A pobreza incomoda. É fácil defender os pobres em teoria, mas muito mais difícil apoiá-los no concreto. Nossos sentimentos são contraditórios e nos invadem, frequentemente, quando somos confrontados com situações reais de pobreza, e isso tem acontecido com muita frequência em nosso dia a dia. Tenho profunda admiração e respeito pelas pessoas verdadeiramente solidárias e altruístas.
O Cardeal catalão, arcebispo de Barcelona, Juan José Omella, deu uma declaração há dois anos, em Lisboa, que chocou o mundo:
“Quando os bispos são ordenados, uma das perguntas que fazem é ‘queres ser pai dos pobres? ’ Na catedral toda dizem que sim, mas na rua, quando encontram um pobre, dizem ‘deixa-me’. O pobre incomoda. A terra é de todos e é uma injustiça que se passe fome. É uma injustiça que se passe fome quando tantos fazem dietas de emagrecimento”.
O Cardeal Omella foi nomeado pelo Papa Francisco, tem seu apoio e o segue sem reservas. As palavras do padre ferem porque também falam de nós.
Há alguns dias eu estava num lugar fazendo um breve lanche e uma mulher apareceu de mão estendida, cheirava mal. Fiquei assustada, dei cinco reais. Confesso, queria que ela saísse dali logo, que sumisse da minha vista. E quando ela saiu, sumiu meu apetite, me deu um aperto no peito, um nó na garganta, uma enorme vontade de chorar. Me senti um lixo.
O pior foi não ter a certeza de conseguir fazer diferente se alguém igual se materializasse de novo em minha frente.
Quem de nós quer ver indigentes morando perto de nossas casas? Ficamos indignados como as promessas dos bispos que falou o cardeal Omella. Viramos as costas e rezamos, oramos, vamos a igreja para suavizarmos o nosso egoísmo.
Sou privilegiada. Tinha à minha espera uma casa com comida, roupa lavada, cama com lençóis macios, toalhas cheirosas. Agora imaginem viver permanentemente em miséria sentindo um cheiro que já não sabe a que cheira. Sentindo uma fome que há muito passou do limite da fome. Recebendo um tipo de humanidade que não sabe se ainda é humana.
Nossa! Nem consigo mais somatizar tantas dores e necessidades.

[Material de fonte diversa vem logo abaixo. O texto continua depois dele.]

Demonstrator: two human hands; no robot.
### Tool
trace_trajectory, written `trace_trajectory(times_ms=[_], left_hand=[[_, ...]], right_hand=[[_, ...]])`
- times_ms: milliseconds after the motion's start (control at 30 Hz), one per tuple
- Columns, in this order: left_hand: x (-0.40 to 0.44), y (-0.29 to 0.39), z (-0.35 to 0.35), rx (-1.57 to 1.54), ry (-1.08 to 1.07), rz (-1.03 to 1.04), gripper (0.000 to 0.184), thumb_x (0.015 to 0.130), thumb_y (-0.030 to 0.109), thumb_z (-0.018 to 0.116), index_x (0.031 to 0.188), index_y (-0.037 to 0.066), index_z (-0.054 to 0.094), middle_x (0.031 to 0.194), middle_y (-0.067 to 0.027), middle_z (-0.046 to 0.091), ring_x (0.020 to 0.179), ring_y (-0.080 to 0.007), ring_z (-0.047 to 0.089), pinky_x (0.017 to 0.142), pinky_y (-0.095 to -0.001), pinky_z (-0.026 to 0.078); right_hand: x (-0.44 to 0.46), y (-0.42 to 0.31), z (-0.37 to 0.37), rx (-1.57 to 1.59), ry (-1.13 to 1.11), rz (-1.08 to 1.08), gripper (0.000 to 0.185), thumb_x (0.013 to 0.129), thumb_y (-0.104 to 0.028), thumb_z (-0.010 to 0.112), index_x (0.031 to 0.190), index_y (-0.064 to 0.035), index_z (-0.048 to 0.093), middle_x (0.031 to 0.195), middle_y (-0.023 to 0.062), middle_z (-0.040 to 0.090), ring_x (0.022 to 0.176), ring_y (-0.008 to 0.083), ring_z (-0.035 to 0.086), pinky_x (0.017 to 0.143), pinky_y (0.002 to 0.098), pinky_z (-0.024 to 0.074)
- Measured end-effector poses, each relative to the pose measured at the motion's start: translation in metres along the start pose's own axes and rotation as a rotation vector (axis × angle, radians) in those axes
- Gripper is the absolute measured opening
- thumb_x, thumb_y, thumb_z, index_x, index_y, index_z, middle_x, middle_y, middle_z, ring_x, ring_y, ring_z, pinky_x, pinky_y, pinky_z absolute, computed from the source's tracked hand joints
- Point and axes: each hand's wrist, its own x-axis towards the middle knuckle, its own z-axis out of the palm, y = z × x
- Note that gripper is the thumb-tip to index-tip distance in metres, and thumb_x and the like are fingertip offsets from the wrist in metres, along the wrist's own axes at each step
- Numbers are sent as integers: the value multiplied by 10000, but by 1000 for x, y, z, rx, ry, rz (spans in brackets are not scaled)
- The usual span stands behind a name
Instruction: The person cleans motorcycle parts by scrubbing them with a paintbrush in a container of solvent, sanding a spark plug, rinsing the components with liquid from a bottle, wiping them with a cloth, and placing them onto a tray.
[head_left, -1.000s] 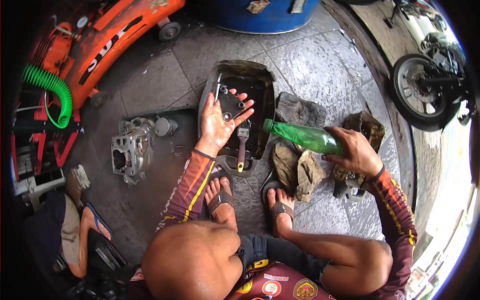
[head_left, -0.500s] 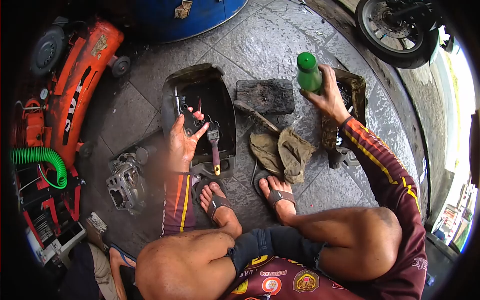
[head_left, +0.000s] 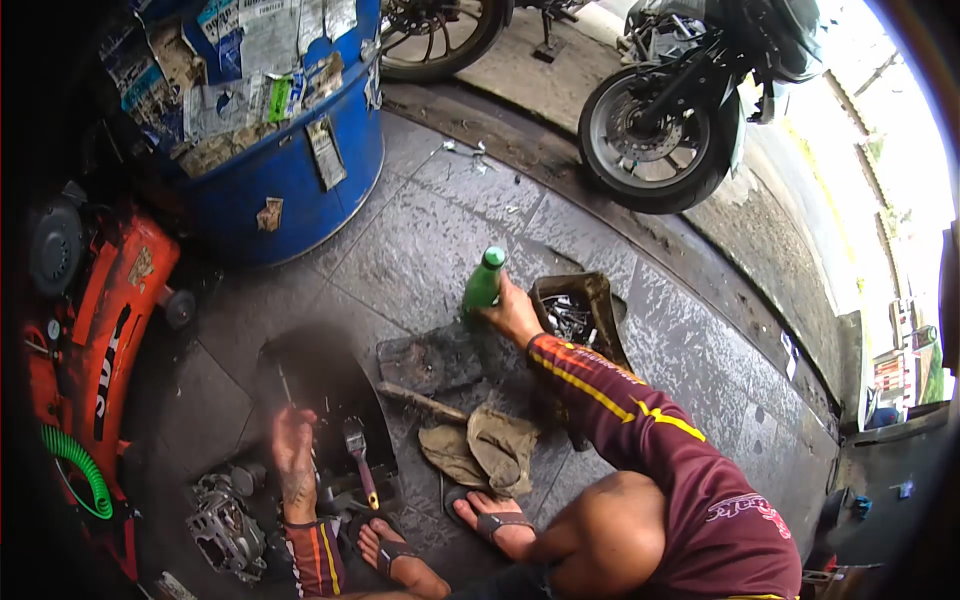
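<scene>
My right hand (head_left: 515, 314) is wrapped round a green bottle (head_left: 483, 282), held upright beside a dark block (head_left: 430, 358). My left hand (head_left: 293, 450) is over the left side of a dark tray (head_left: 375, 430); a smear in the picture blurs its fingers, and whatever lies in it cannot be made out. A brush (head_left: 361, 465) with a purple and yellow handle rests in the tray. Right of the tray lies a brown cloth (head_left: 500, 448), with a wooden stick (head_left: 422, 401) reaching up from it. A metal engine part (head_left: 228, 527) sits left of my left hand.
A blue drum (head_left: 290, 190) stands at the upper left, above an orange compressor (head_left: 110, 340). A box of small metal parts (head_left: 605, 322) is beyond my right forearm. A motorcycle wheel (head_left: 655, 140) stands at the top right. My feet are below the tray and cloth.
The view has swung up and to the right. The bottle has gone from lying nearly level by the tray to upright, farther from my left hand. The plate seen on my left palm is no longer discernible.
</scene>
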Motion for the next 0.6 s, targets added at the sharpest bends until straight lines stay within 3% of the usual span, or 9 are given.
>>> trace_trajectory(times_ms=[67, 133, 200, 267, 300, 333, 400, 467, 600], left_hand=[[12, -67, -28, 618, 58, -3, 405, 937, 241, 567, 1239, -11, 471, 1077, -85, 572, 1007, -164, 546, 931, -314, 419], [10, -48, -24, 504, 30, -13, 411, 936, 250, 566, 1235, -14, 469, 1074, -92, 573, 997, -163, 549, 911, -306, 427], [2, -37, -11, 381, -11, -59, 417, 935, 259, 566, 1231, -17, 467, 1071, -99, 573, 987, -162, 551, 890, -299, 436], [5, -32, -2, 444, 27, -40, 413, 932, 254, 568, 1240, 0, 462, 1058, -96, 579, 950, -164, 559, 851, -301, 449], [9, -57, -15, 661, 50, 41, 402, 936, 244, 562, 1246, 13, 453, 1015, -74, 570, 909, -153, 553, 826, -300, 450], [10, -61, -22, 643, 54, 64, 402, 936, 244, 562, 1246, 13, 453, 1015, -74, 570, 909, -153, 553, 826, -300, 450], [10, -55, -28, 298, -7, -206, 395, 936, 240, 562, 1241, 16, 451, 964, -49, 552, 887, -126, 540, 799, -288, 446], [6, -56, -26, 175, 45, -177, 393, 924, 236, 578, 1237, 29, 462, 912, -32, 551, 850, -96, 528, 797, -255, 425], [4, -72, -36, 33, 21, -118, 356, 944, 242, 550, 1229, 40, 483, 922, -43, 577, 858, -120, 548, 832, -278, 433]], right_hand=[[-1, -1, 3, 50, 35, 16, 779, 710, -226, 761, 1321, 50, 365, 1093, 288, 601, 1029, 431, 583, 856, 448, 492], [-1, -10, 1, 49, -11, 88, 785, 715, -228, 756, 1328, 50, 354, 1118, 291, 588, 1047, 426, 575, 871, 438, 489], [-7, 2, 7, 45, 20, 7, 778, 720, -201, 762, 1332, 35, 343, 1186, 281, 554, 1097, 424, 547, 897, 426, 479], [-11, 9, 10, 62, 5, 7, 772, 725, -176, 760, 1339, 11, 332, 1214, 278, 538, 1114, 428, 538, 911, 435, 475], [-16, 6, 11, 45, 28, 23, 742, 731, -178, 755, 1325, -10, 344, 1188, 275, 555, 1088, 424, 556, 903, 441, 481], [-21, 2, 8, 24, 58, 38, 713, 736, -181, 751, 1312, -31, 357, 1162, 272, 573, 1061, 420, 573, 894, 446, 487], [-26, 2, 3, -88, -27, 59, 691, 779, -199, 711, 1313, 17, 329, 1107, 291, 584, 1014, 447, 582, 862, 466, 493], [-36, 2, -2, -137, -78, 135, 611, 812, -235, 672, 1280, 9, 363, 1037, 293, 596, 983, 441, 589, 824, 481, 490], [-73, 8, -22, -142, -63, 102, 491, 837, -254, 637, 1213, -14, 433, 978, 278, 601, 939, 432, 596, 788, 490, 487]])
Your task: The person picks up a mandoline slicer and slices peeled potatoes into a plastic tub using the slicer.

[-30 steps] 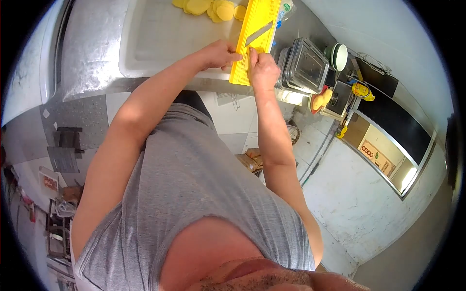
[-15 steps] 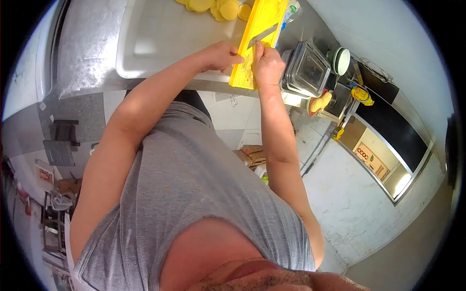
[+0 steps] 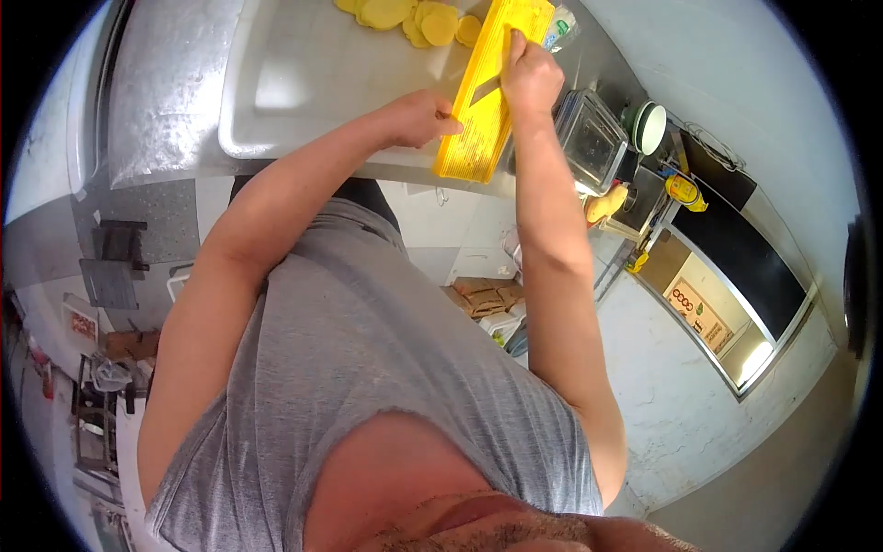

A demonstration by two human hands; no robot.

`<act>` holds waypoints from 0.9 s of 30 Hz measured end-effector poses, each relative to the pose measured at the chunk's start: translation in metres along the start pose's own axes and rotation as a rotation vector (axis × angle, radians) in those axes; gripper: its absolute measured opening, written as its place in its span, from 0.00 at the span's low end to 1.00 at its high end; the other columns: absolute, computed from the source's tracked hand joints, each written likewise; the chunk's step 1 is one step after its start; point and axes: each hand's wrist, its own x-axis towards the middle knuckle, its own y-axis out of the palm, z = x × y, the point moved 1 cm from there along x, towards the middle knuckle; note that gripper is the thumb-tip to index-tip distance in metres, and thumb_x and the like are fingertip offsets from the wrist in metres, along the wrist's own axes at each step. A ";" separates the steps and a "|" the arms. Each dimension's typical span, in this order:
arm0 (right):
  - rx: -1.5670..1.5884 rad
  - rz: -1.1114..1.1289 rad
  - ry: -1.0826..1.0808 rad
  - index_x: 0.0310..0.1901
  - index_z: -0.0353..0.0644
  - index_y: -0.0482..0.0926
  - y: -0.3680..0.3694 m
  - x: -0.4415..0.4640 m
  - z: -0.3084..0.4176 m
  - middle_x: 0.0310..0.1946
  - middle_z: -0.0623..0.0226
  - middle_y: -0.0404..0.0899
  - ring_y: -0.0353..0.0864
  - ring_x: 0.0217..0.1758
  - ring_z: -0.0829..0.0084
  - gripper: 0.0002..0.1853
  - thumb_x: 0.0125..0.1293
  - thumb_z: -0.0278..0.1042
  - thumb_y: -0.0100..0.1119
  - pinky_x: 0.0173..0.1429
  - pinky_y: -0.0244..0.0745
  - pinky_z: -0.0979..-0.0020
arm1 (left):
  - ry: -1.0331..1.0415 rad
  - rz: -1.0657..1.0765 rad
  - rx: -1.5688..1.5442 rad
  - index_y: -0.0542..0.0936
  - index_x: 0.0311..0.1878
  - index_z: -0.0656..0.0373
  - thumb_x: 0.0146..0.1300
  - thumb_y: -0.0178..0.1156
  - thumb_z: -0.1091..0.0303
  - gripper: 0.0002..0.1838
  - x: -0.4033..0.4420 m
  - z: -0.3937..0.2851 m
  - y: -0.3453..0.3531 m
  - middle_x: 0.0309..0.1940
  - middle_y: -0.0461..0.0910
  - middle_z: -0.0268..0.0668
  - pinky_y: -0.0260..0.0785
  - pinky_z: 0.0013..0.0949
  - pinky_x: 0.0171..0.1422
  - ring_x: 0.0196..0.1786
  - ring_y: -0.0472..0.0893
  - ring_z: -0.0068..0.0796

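Observation:
A yellow mandoline slicer (image 3: 481, 138) with a slanted metal blade (image 3: 486, 89) lies tilted over the right side of a white tray (image 3: 303, 129). My left hand (image 3: 425, 119) grips the slicer's left edge near its lower end, thumb and fingers closed on it. On the slicer's upper half, just beyond the blade, rests my right hand (image 3: 533, 75), with its fingers curled down. Whatever lies under that palm is hidden. Thin round yellow slices, which look like potato (image 3: 436, 26), lie in overlapping piles at the tray's far side.
The tray stands on a metal counter (image 3: 166, 101). To the right are stacked clear containers (image 3: 589, 138), a green-rimmed white bowl (image 3: 651, 129), a plastic packet (image 3: 561, 29) and a yellow bottle (image 3: 684, 191). A peeled yellow piece (image 3: 607, 204) lies near the containers.
My right hand has slid away from me along the slicer, from below the blade to beyond it. My left hand keeps its hold on the edge.

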 end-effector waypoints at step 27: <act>0.237 0.236 0.201 0.46 0.41 0.82 0.052 0.116 -0.029 0.41 0.42 0.83 0.80 0.48 0.39 0.25 0.75 0.55 0.42 0.54 0.74 0.47 | -0.054 -0.027 0.051 0.80 0.45 0.67 0.68 0.62 0.62 0.15 -0.009 -0.017 -0.001 0.31 0.82 0.34 0.68 0.29 0.29 0.24 0.74 0.21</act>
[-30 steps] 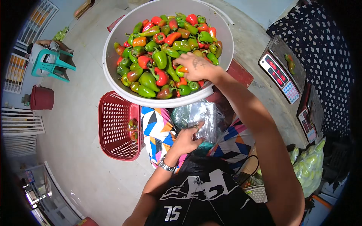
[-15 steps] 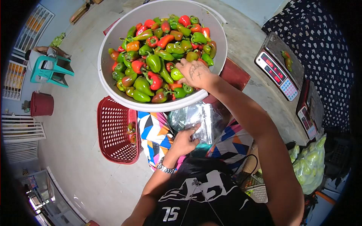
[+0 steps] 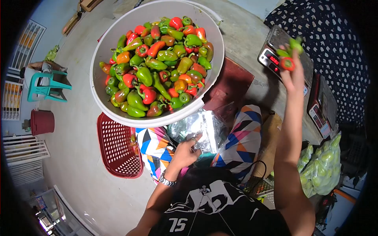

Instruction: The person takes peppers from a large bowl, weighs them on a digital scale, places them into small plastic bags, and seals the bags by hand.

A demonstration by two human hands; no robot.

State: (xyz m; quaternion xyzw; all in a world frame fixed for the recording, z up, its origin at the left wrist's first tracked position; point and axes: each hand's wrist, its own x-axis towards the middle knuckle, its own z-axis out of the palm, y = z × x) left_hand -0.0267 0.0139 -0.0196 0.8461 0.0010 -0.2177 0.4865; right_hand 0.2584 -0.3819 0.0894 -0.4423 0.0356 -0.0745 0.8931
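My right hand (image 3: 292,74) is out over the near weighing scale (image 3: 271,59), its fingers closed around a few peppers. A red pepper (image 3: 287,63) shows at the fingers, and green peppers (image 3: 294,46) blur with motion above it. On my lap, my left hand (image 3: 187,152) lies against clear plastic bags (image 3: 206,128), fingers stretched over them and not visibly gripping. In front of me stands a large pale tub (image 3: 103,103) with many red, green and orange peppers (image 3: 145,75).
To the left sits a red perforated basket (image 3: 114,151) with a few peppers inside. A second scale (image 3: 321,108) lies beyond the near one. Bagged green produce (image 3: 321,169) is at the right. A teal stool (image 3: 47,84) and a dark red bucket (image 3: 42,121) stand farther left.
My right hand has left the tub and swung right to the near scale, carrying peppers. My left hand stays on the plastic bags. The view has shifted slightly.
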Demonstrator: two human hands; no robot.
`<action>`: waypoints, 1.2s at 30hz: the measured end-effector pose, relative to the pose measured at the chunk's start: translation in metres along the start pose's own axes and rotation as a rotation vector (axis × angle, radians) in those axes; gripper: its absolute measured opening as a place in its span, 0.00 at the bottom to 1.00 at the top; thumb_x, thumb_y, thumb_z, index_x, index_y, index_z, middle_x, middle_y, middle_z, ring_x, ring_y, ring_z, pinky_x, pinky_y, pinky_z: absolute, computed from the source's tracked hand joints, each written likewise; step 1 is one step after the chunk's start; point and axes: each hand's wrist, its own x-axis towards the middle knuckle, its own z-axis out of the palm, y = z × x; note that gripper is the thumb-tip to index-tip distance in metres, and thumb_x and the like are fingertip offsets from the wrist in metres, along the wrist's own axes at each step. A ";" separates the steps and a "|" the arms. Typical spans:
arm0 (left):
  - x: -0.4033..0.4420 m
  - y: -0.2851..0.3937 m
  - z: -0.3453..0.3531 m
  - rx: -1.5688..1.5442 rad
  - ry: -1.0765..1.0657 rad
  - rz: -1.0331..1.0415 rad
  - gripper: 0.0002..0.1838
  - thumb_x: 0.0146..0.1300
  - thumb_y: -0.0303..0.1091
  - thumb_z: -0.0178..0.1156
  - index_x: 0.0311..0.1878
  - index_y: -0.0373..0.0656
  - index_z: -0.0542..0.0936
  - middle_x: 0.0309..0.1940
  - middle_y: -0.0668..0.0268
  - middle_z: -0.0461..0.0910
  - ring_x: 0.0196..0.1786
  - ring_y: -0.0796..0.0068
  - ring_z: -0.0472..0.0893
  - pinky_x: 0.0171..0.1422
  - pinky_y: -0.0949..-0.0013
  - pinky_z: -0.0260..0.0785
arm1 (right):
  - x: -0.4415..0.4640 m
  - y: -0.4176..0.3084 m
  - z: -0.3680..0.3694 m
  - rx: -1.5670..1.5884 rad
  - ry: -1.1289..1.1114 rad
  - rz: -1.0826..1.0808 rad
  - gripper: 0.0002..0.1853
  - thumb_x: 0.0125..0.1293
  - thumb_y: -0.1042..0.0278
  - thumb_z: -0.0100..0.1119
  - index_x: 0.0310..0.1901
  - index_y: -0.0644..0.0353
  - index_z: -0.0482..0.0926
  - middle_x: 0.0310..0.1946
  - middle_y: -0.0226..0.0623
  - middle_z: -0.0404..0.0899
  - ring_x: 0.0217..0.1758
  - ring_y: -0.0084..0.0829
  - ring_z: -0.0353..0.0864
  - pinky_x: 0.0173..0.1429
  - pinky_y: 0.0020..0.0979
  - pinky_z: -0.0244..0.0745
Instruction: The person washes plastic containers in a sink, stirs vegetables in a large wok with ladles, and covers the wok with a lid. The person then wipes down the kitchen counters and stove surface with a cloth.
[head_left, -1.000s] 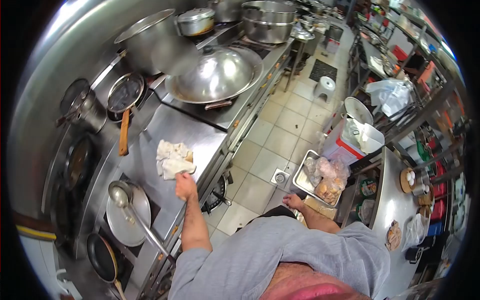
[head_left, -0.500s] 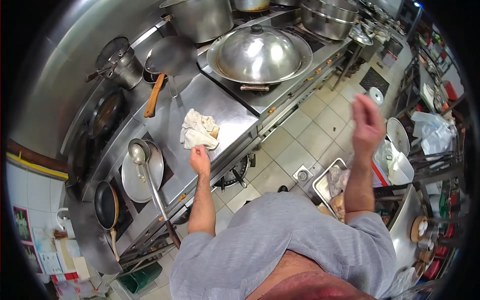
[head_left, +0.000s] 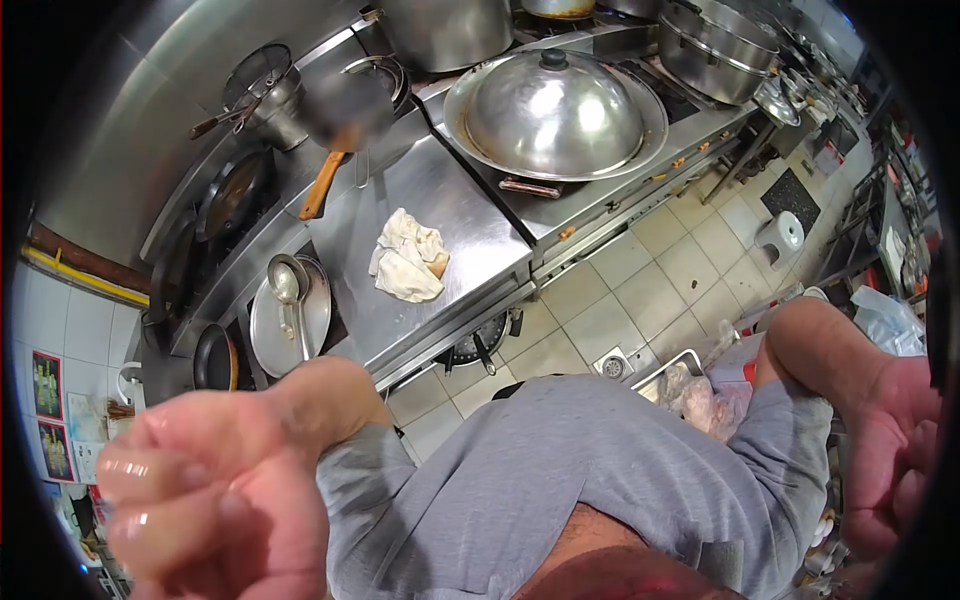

Somos toda poeira da mesma ventania, andantes de muitas estradas. Errantes de vários trajetos. Falastrões de pouca coisa. Interpretadores de nada e sobretudo desconhecedores de nossa existência. Somos arquitetos de casas ocas, precisando retocar urgentemente a nossa alma.
Todos somos uma esperança cansada e fazemos apologia a uma bondade adocicada que ainda não nos apropriamos. Do coração à rua, temos uma competência exemplar no quesito palavreado motivacional, mas com práticas cítricas perfeitamente descartáveis. Somos um pouco do nada, acreditando que somos tudo.
O cardeal Omolla tem razão, os pobres incomodam. Muito obrigada aos que trabalham voluntariamente através de instituições, especialmente igrejas. São pessoas anônimas e admiráveis que não devemos nos esquivar de colaborar também de alguma forma.